• **DATA EXCERPT**:
____

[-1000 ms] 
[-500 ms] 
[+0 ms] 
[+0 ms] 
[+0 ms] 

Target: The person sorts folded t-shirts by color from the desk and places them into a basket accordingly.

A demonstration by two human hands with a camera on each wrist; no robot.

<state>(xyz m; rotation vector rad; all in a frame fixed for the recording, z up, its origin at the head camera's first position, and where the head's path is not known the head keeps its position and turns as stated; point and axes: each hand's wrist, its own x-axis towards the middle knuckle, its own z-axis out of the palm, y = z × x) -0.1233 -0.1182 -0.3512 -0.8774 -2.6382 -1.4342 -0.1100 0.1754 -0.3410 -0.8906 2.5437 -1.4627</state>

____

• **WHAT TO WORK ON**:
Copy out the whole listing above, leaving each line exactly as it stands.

• **TASK RESULT**:
[-1000 ms] 
[-500 ms] 
[+0 ms] 
[+0 ms] 
[+0 ms] 

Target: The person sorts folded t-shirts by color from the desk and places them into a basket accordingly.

A demonstration by two human hands with a camera on each wrist; no robot.

<state>(xyz m; rotation vector rad; all in a frame fixed for the recording, z up, its origin at the head camera's first position, and where the head's path is not known the head keeps its position and turns as stated; point and axes: each hand's wrist, its own x-axis towards the middle knuckle, its own z-axis out of the palm, y = z × x) -0.1233 -0.1182 -0.3512 -0.8774 -2.6382 -1.4342 -0.1100 0.1754 -0.3410 -0.8906 2.5437 -1.4627</state>

The answer has been given in its entirety.